Бабы-соседки посмотрели сочувственно.
– Что глупости говоришь, дочка, сама я ее мыла, ледяная она была. Пальцы не гнулись, как сучки. И лицо почернело.
– Да ошиблись вы, – у Марфы от волнения голос сел. А ну как правда бабку бедную заживо похоронят. Вдруг ей плохо стало – голос-то какой слабый, как будто удар ее хватил.
Руки у Марфы тряслись, и видимо, в выражении ее лица было что-то безумное, потому что гвозди из гроба все-таки вытащили, легкую крышку откинули. Старуха была мертва. Щеки ввалились, глаза запали, подвязанный рот потемнел.
Марфу никто не ругал – нервы у многих были ни к черту. Заколотили обратно крышку. Но голос никуда не исчез.
– Страшно… В животе гниль… Гнию…
Потерла ладонями уши. Мать ее в детстве учила – чтобы быстро сон сбросить, надо уши растереть. Но это был не сон, не сон.
– Что впереди… Гниль… Черви…
Конечно, она в тот же вечер все Аксинье рассказала. Не хотелось жить с этим одной, а кому, кроме Аксиньи, можно о таком. Та выслушала внимательно и на смех не подняла. Наоборот – отнеслась так, словно что-то очевидное произошло, словно Марфа ей о дожде рассказала или неудачной рыбалке.

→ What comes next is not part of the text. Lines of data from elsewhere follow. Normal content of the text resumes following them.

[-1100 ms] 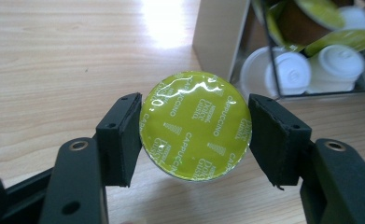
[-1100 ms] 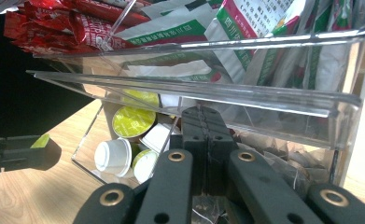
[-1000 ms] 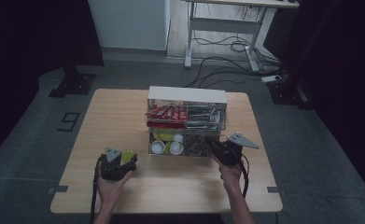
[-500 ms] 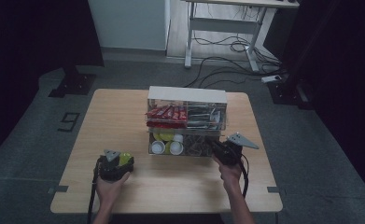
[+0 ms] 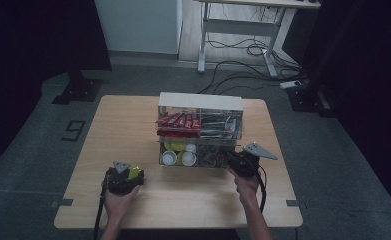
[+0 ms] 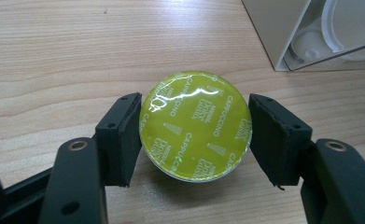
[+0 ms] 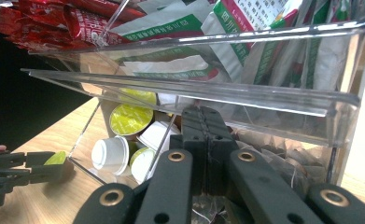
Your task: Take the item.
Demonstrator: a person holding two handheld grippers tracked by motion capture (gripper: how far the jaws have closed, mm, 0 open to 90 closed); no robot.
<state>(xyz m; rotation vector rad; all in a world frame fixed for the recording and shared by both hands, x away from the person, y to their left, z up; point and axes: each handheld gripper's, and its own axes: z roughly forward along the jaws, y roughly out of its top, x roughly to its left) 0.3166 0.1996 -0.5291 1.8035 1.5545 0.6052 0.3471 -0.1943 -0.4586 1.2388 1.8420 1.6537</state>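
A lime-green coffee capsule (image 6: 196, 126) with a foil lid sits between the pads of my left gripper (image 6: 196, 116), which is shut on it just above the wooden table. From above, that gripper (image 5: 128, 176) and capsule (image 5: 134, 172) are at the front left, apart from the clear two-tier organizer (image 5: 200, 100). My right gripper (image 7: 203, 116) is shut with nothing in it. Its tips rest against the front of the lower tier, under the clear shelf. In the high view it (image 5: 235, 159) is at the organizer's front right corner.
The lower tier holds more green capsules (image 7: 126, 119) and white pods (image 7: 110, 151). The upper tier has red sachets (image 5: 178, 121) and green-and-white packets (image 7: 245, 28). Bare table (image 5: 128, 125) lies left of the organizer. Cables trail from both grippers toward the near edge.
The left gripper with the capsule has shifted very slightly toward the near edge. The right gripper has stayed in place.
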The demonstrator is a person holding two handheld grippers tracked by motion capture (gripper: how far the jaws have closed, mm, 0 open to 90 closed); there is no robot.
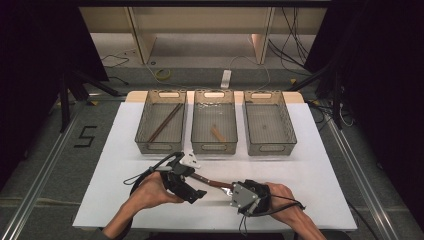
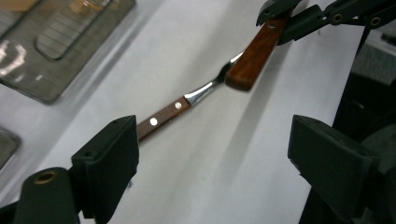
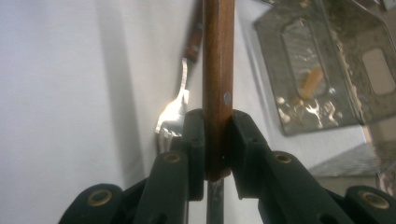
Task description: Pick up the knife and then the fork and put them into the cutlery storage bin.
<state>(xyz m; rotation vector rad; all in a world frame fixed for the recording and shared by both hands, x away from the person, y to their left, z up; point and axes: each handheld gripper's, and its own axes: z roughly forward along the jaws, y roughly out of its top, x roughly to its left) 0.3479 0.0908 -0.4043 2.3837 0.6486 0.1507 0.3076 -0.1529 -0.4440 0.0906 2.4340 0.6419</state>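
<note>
A fork (image 2: pixel 163 114) with a riveted wooden handle lies on the white table (image 1: pixel 125 165), its tines (image 3: pixel 173 119) pointing toward my right gripper. My left gripper (image 2: pixel 215 140) stands open around the handle's end without pressing on it. My right gripper (image 3: pixel 217 126) is shut on a second wooden-handled utensil (image 3: pixel 218 70), held a little above the fork; its working end is hidden behind the jaws. In the high view my left gripper (image 1: pixel 192 184) and right gripper (image 1: pixel 239 194) face each other near the front edge, with the brown handles (image 1: pixel 212 183) between them.
Three mesh baskets stand in a row behind the grippers. The left basket (image 1: pixel 161 146) holds brown chopsticks (image 1: pixel 165 121). A short wooden piece (image 1: pixel 217 134) lies in the middle basket (image 1: pixel 214 148). The right basket (image 1: pixel 270 148) stands beside it.
</note>
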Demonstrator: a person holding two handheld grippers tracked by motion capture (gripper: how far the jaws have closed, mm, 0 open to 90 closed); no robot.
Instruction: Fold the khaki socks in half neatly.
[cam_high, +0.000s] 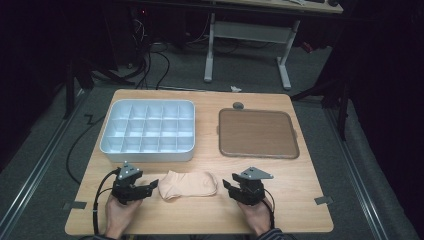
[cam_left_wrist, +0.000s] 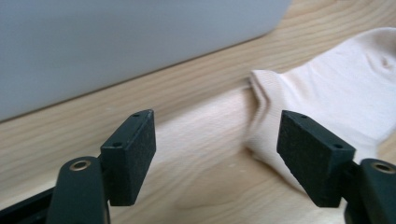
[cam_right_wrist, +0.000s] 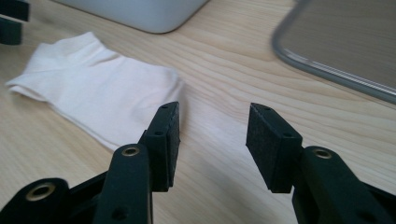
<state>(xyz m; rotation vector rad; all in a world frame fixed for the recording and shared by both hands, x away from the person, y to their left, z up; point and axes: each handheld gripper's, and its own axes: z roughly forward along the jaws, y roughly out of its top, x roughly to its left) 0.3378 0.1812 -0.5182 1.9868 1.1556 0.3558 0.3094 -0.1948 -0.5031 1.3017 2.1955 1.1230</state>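
Two grippers flank a single sock (cam_high: 188, 184) near the front edge of the wooden worktop (cam_high: 300, 200), and we read the scene from left to right. At far left, the left gripper (cam_high: 154, 186) is held in the person's left hand (cam_high: 119, 212), its tips pointing toward the sock's cuff end. In the left gripper view its jaws stand well apart with bare wood between them; the ribbed cuff of the sock (cam_left_wrist: 345, 98) lies just beyond the right-hand jaw, and we cannot tell whether that jaw touches the cloth. Behind this gripper sits the white compartment tray (cam_high: 148, 131), its cells empty, its near wall just beyond the sock. The sock itself is pale peach, lies flat and slightly rumpled, and rests between the two grippers. To its right, the right gripper (cam_high: 226, 187) is held in the person's right hand (cam_high: 258, 216) and points toward the sock's toe end. In the right gripper view its jaws are likewise apart over bare wood, and the toe end of the sock (cam_right_wrist: 102, 91) lies just beside and beyond the left-hand jaw. Farthest right, toward the back of the worktop, lies the brown flat tray (cam_high: 258, 133), well apart from the sock.
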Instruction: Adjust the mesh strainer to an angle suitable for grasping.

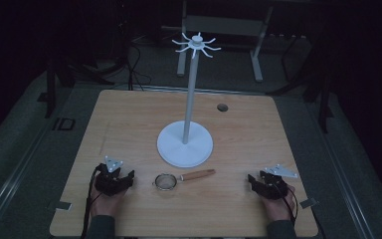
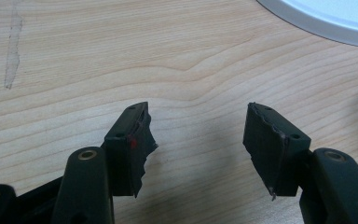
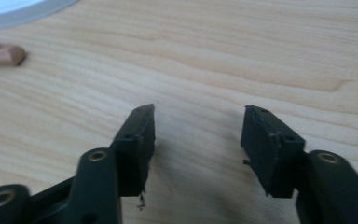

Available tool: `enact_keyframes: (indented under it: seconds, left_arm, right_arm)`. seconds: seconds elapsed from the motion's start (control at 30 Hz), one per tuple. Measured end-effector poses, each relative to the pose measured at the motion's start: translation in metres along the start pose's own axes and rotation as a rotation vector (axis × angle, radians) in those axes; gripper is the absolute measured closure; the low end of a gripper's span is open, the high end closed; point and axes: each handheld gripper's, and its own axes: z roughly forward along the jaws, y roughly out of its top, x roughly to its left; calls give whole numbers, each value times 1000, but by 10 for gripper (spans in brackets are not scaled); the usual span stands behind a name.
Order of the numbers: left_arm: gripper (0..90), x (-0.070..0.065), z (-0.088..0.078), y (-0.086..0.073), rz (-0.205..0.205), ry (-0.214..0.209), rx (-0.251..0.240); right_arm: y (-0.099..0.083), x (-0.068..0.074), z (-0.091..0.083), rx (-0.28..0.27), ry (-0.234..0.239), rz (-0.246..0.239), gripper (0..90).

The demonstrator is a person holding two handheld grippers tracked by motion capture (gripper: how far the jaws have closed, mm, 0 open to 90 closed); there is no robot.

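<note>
Between the two hands, near the front edge of the wooden surface, lies a small mesh strainer with a wooden handle, just in front of the white hook stand. Left hand-held gripper and right hand-held gripper rest apart from it, jaws spread, nothing between them

**Open jaws over bare wood**

The right gripper hovers over the wooden counter, jaws wide apart with nothing between them. Far up-left of the gripper lies the rounded end of a wooden handle; beyond the handle curves a white base rim.
</note>
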Motion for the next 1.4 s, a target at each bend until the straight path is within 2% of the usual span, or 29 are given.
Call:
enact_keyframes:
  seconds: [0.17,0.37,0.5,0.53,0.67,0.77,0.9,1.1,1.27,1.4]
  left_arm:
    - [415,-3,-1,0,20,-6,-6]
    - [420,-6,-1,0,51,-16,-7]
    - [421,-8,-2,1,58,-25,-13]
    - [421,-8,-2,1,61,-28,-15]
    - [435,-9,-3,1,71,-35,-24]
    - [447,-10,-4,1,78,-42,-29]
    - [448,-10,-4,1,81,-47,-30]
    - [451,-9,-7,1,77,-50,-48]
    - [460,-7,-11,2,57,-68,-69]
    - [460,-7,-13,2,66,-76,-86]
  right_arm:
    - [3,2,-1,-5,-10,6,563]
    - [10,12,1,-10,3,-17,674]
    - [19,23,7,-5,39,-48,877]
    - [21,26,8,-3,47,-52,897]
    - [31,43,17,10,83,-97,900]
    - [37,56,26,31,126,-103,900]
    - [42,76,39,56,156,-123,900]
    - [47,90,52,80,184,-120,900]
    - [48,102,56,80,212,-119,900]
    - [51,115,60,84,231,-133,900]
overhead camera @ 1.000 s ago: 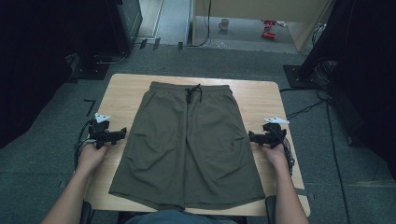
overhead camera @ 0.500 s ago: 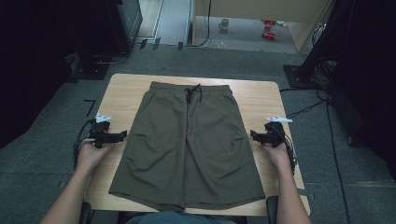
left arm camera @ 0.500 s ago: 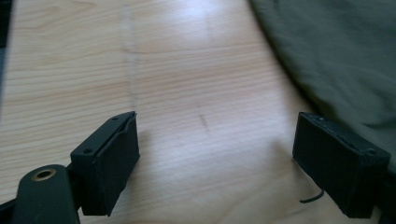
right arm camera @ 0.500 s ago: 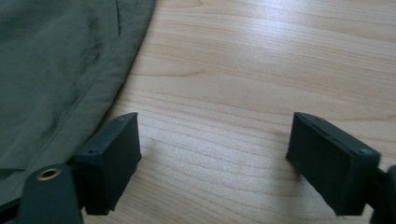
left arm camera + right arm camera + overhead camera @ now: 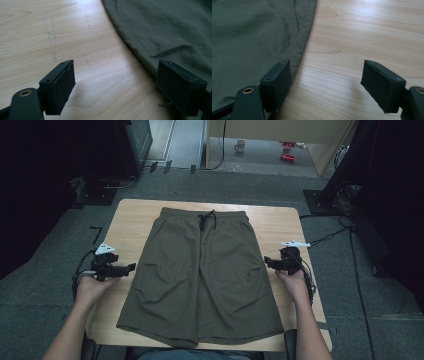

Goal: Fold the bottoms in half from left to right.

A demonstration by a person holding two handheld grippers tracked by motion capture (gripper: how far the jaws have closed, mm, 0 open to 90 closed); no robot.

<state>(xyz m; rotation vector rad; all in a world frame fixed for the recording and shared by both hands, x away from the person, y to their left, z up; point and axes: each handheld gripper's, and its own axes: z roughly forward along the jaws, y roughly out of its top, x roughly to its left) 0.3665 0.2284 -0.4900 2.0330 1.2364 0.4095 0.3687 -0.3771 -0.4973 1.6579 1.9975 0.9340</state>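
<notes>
Olive green shorts (image 5: 202, 280) lie flat on the wooden table (image 5: 135, 220), with the waistband and drawstring at the far side. My left gripper (image 5: 131, 266) hovers at the shorts' left edge and points toward it. It is open (image 5: 116, 67) over bare wood, with the fabric edge (image 5: 162, 30) by its right jaw. My right gripper (image 5: 267, 262) points at the shorts' right edge. Its jaws (image 5: 327, 66) have just been closing but stand apart over bare wood. The cloth (image 5: 257, 37) lies by the left jaw, not pinched.
Bare wood borders the shorts on both sides and at the far edge of the table. The person's forearms come in from the near edge. Grey floor surrounds the table, with cables (image 5: 330, 235) at the right and dark equipment at the back left.
The left hand has shifted slightly beside the shorts' left edge. The right hand and the shorts lie as before.
</notes>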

– Так ты мысли ее слышала… Ты что, думала, я шуточки с тобой шуткую? Дух-то не сразу от покойника отлетает. Некоторые вообще никогда не отпускают дух. Страшно им. И сначала ждут, пока тело сгниет совсем, а потом шляться начинают. Прицепится такой – не отгонишь потом. Повадится за тобой ходить – сначала в окна заглядывать будет, потом и на край кровати сядет. Мертвечина медленно приближается, но если уж пристанет…
– Господи, что ж ты говоришь такое… Дура ты, Аксинья. Просто не сплю я, вот и привиделось.